(Dataset excerpts)
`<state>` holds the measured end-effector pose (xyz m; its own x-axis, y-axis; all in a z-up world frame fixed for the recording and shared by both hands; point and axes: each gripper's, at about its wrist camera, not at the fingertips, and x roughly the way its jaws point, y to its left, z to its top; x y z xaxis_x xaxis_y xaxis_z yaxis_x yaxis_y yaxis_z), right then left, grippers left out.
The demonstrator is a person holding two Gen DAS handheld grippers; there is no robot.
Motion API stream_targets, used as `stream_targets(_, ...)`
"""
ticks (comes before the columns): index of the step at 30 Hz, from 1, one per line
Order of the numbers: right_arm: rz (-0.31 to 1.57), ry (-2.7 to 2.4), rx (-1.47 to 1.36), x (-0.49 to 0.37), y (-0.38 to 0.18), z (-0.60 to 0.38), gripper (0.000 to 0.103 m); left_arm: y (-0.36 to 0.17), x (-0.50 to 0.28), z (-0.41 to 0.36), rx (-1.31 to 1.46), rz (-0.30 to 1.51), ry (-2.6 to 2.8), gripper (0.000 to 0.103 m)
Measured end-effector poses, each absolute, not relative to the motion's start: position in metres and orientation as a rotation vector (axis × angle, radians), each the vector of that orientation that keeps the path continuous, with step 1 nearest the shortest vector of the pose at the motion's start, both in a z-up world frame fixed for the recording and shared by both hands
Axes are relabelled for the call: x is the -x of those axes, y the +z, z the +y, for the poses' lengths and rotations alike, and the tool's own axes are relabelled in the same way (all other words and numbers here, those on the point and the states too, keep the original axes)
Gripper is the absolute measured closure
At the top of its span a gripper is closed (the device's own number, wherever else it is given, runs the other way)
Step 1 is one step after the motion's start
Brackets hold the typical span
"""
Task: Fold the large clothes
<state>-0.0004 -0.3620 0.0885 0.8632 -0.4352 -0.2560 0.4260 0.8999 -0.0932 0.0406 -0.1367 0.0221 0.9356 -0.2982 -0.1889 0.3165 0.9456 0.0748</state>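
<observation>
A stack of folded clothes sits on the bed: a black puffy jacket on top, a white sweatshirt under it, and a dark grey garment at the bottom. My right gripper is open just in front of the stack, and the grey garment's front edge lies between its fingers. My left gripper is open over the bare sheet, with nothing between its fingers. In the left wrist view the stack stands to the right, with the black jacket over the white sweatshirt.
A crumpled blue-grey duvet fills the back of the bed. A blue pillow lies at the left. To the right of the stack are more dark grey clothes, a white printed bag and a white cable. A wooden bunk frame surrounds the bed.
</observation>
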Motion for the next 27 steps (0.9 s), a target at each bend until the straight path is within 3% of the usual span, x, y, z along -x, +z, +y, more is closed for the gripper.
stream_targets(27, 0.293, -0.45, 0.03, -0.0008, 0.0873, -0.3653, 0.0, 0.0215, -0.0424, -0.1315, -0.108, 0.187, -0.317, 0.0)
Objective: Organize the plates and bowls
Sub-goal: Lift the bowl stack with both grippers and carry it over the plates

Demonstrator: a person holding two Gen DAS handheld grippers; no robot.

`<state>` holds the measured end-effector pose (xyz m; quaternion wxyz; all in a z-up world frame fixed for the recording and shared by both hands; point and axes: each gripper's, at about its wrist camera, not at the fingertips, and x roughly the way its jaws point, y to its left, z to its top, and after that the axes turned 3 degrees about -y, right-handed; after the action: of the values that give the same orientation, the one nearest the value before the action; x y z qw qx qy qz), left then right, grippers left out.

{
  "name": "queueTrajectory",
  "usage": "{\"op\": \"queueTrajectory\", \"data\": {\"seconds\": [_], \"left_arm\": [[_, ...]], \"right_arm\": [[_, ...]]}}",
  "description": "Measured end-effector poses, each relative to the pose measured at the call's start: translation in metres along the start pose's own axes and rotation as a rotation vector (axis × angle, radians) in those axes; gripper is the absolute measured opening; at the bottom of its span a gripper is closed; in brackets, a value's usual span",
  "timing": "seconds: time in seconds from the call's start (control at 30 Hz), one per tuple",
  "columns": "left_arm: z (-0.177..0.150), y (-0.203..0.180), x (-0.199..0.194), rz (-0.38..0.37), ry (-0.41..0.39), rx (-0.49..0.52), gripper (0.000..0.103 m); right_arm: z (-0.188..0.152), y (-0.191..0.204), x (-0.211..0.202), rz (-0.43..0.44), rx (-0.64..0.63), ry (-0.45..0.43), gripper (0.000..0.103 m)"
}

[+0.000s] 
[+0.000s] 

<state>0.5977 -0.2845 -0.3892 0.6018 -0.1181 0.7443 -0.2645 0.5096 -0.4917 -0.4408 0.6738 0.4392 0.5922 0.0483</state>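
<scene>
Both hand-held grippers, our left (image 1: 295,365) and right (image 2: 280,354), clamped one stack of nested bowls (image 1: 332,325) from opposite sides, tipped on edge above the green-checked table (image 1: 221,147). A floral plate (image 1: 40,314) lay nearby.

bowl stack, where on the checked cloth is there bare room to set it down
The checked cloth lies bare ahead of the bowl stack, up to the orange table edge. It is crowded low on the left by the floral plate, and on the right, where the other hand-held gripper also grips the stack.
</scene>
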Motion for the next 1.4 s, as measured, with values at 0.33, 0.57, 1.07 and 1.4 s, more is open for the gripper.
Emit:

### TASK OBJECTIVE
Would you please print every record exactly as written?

### RESULT OF THE TASK
`<state>` holds the measured end-effector pose (xyz m; its own x-axis, y-axis; all in a z-up world frame fixed for the recording and shared by both hands; point and axes: each gripper's, at about its wrist camera, not at the fingertips, and x roughly the way its jaws point, y to its left, z to its top; x y z xaxis_x xaxis_y xaxis_z yaxis_x yaxis_y yaxis_z), right then left, grippers left out.
The demonstrator is a person holding two Gen DAS handheld grippers; there is no robot.
Motion API stream_targets, used as `stream_targets(_, ...)`
"""
ticks (comes before the columns): index of the step at 30 Hz, from 1, one per line
Order of the numbers: right_arm: rz (-0.31 to 1.57), ry (-2.7 to 2.4), rx (-1.47 to 1.36), x (-0.49 to 0.37), y (-0.38 to 0.18), z (-0.60 to 0.38), gripper (0.000 to 0.103 m); left_arm: y (-0.36 to 0.17), x (-0.50 to 0.28), z (-0.41 to 0.36), rx (-1.31 to 1.46), rz (-0.30 to 1.51), ry (-2.6 to 2.8), gripper (0.000 to 0.103 m)
Measured end-effector poses, each absolute, not relative to the motion's start: position in metres and orientation as a rotation vector (axis × angle, radians), each the vector of that orientation that keeps the path continuous, with step 1 nearest the shortest vector of the pose at the motion's start, both in a z-up world frame fixed for the recording and shared by both hands
Axes are relabelled for the call: x is the -x of those axes, y the +z, z the +y, for the poses' lengths and rotations alike, and the tool's own axes are relabelled in the same way (all other words and numbers here, those on the point and the states too, keep the original axes)
Gripper is the absolute measured closure
At the top of its span a gripper is closed (the device's own number, wherever else it is given, runs the other way)
Step 1 is one step after the motion's start
Brackets hold the typical span
"""
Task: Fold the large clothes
<state>-0.0004 -0.3620 0.0885 0.8632 -0.4352 -0.2560 0.4260 0.8999 -0.0932 0.0406 -0.1367 0.0221 0.9356 -0.2982 -0.1889 0.3165 0.9456 0.0748</state>
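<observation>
A stack of folded clothes sits on the bed: a black puffy jacket on top, a white sweatshirt under it, and a dark grey garment at the bottom. My right gripper is open just in front of the stack, and the grey garment's front edge lies between its fingers. My left gripper is open over the bare sheet, with nothing between its fingers. In the left wrist view the stack stands to the right, with the black jacket over the white sweatshirt.
A crumpled blue-grey duvet fills the back of the bed. A blue pillow lies at the left. To the right of the stack are more dark grey clothes, a white printed bag and a white cable. A wooden bunk frame surrounds the bed.
</observation>
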Motion for the next 27 steps (0.9 s), a target at each bend until the straight path is within 3% of the usual span, x, y, z along -x, +z, +y, more is closed for the gripper.
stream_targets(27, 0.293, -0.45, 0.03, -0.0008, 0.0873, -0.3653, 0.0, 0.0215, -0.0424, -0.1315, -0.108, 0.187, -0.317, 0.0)
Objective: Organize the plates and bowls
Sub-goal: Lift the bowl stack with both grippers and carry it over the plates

Demonstrator: a person holding two Gen DAS handheld grippers; no robot.

`<state>` holds the measured end-effector pose (xyz m; quaternion wxyz; all in a z-up world frame fixed for the recording and shared by both hands; point and axes: each gripper's, at about its wrist camera, not at the fingertips, and x roughly the way its jaws point, y to its left, z to its top, and after that the axes turned 3 degrees about -y, right-handed; after the action: of the values that give the same orientation, the one nearest the value before the action; x y z qw qx qy qz), left then right, grippers left out.

{
  "name": "queueTrajectory",
  "usage": "{\"op\": \"queueTrajectory\", \"data\": {\"seconds\": [_], \"left_arm\": [[_, ...]], \"right_arm\": [[_, ...]]}}",
  "description": "Measured end-effector poses, each relative to the pose measured at the call's start: translation in metres along the start pose's own axes and rotation as a rotation vector (axis × angle, radians) in those axes; gripper is the absolute measured opening; at the bottom of its span a gripper is closed; in brackets, a value's usual span",
  "timing": "seconds: time in seconds from the call's start (control at 30 Hz), one per tuple",
  "columns": "left_arm: z (-0.177..0.150), y (-0.203..0.180), x (-0.199..0.194), rz (-0.38..0.37), ry (-0.41..0.39), rx (-0.49..0.52), gripper (0.000..0.103 m); right_arm: z (-0.188..0.152), y (-0.191..0.204), x (-0.211..0.202), rz (-0.43..0.44), rx (-0.64..0.63), ry (-0.45..0.43), gripper (0.000..0.103 m)"
}

[+0.000s] 
[+0.000s] 

<state>0.5977 -0.2845 -0.3892 0.6018 -0.1181 0.7443 -0.2645 0.5096 -0.4917 -0.4408 0.6738 0.4392 0.5922 0.0483</state>
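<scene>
Both hand-held grippers, our left (image 1: 295,365) and right (image 2: 280,354), clamped one stack of nested bowls (image 1: 332,325) from opposite sides, tipped on edge above the green-checked table (image 1: 221,147). A floral plate (image 1: 40,314) lay nearby.

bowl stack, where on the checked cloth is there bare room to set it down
The checked cloth lies bare ahead of the bowl stack, up to the orange table edge. It is crowded low on the left by the floral plate, and on the right, where the other hand-held gripper also grips the stack.
</scene>
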Motion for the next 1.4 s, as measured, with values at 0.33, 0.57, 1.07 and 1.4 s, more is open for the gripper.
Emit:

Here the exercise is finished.